On Monday, 17-year-old environmental activist Greta Thunberg was nominated for the 2020 Nobel Peace Prize for the second time in a row. Swedish politicians Jens Holm and Hakan Svenneling nominated Thunberg for this year’s award for her pointed efforts to encourage young people to protest against lawmakers not taking a stand against climate change.
According to her nominators, Thunberg “has worked hard to make politicians open their eyes to the climate crisis” and “action for reducing our emissions and complying with the Paris Agreement is therefore also an act of making peace.”
Thunberg was previously nominated for the 2019 Nobel Peace Prize, but lost to Ethiopian Prime Minister Abiy Ahmed, who won for efforts to achieve international peace, specifically in alleviating conflict with the bordering Eritrea. But Ahmed shared one thing in common with the majority of his preceding winners: they are almost all men.
In fact, if Thunberg does win this year, she will only be the 54th woman to hold the title of Nobel Prize recipient. And, she will only be the 18th woman to ever hold the Nobel Peace Prize, specifically. This is a stark contrast to the 866 male Nobel Laureates, and 90 male Nobel Peace Prize winners since 1901.
In the award’s 118-year history, it’s eye-opening that Thunberg would only be this close in the line of women innovators before her that were nominated. It also puts into perspective how much women’s accomplishments are seemingly undervalued by institutions.
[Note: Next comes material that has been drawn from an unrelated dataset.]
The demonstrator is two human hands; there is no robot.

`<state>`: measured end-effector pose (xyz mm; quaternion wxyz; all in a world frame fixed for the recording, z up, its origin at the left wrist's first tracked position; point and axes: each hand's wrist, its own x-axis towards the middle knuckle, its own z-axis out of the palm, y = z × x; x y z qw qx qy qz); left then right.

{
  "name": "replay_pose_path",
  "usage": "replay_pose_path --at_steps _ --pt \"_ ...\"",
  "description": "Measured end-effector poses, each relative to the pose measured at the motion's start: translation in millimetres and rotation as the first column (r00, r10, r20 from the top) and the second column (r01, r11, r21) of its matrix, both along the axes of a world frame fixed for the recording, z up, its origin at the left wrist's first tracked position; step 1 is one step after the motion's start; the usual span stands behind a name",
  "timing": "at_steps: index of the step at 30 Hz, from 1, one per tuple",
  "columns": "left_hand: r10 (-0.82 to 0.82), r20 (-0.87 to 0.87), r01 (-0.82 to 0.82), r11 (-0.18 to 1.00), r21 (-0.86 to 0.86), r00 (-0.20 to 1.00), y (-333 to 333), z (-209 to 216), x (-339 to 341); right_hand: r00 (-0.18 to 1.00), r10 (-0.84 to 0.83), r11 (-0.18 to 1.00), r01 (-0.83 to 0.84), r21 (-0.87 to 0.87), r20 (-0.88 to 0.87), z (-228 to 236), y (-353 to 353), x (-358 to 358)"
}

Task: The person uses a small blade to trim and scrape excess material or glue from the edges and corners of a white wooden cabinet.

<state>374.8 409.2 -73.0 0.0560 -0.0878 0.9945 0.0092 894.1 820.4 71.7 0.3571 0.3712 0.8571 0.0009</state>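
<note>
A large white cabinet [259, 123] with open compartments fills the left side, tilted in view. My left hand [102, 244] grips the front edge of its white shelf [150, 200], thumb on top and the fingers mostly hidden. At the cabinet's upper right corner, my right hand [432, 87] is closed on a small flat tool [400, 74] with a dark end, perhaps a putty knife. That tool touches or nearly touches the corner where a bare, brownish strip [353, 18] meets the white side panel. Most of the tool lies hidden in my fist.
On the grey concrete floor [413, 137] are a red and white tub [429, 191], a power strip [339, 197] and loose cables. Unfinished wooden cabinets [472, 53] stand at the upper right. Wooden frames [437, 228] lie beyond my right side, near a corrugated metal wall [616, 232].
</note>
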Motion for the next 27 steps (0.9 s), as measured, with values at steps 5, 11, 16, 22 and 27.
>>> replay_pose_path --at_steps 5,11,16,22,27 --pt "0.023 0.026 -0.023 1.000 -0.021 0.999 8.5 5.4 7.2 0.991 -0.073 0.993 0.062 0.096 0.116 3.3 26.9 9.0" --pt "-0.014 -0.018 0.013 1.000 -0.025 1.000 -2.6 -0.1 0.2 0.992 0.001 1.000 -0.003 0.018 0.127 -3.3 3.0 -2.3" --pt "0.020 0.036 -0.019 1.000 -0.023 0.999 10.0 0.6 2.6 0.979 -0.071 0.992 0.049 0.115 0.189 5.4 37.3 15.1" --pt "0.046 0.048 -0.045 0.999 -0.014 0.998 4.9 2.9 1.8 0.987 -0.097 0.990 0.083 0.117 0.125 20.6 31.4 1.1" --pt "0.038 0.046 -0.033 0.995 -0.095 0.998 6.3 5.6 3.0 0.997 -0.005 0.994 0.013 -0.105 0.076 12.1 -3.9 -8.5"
Since 1901, male Nobel Peace Prize nominees have been named the winner on 73 more occasions than women, and while the numbers are disappointing, it puts the work of the previous winners into perspective. Activist Malala Yousafzai, who has championed women’s and girl’s rights to education, won the Nobel Peace Prize alongside child rights activist Kailash Satyarthi in 2014 for “for their struggle against the suppression of children and young people and for the right of all children to education.”
And, the last woman to win the award was human right’s activist Nadia Murad in 2018. Liberian President Ellen Johnson Sirleaf, activist Leymah Gbowee and Yemeni leader Tawakkol Karman won in 2011 “for their non-violent struggle for the safety of women and for women’s rights to full participation in peace-building work.”
Despite these accomplishments for women, they’ve all happened in the last decade, which leaves a large lapse in time where women were not winning Nobel prizes as a whole. After Marie Curie’s 1903 Nobel prize, Maria Goeppert-Mayer was the next woman laureate — 60 years later.
Now, as Thunberg is once-again nominated for the prestigious Peace prize, she is not only setting a standard for women nation wide, but young women in particular — paving a path to speak up and act immediately on the global climate change crisis.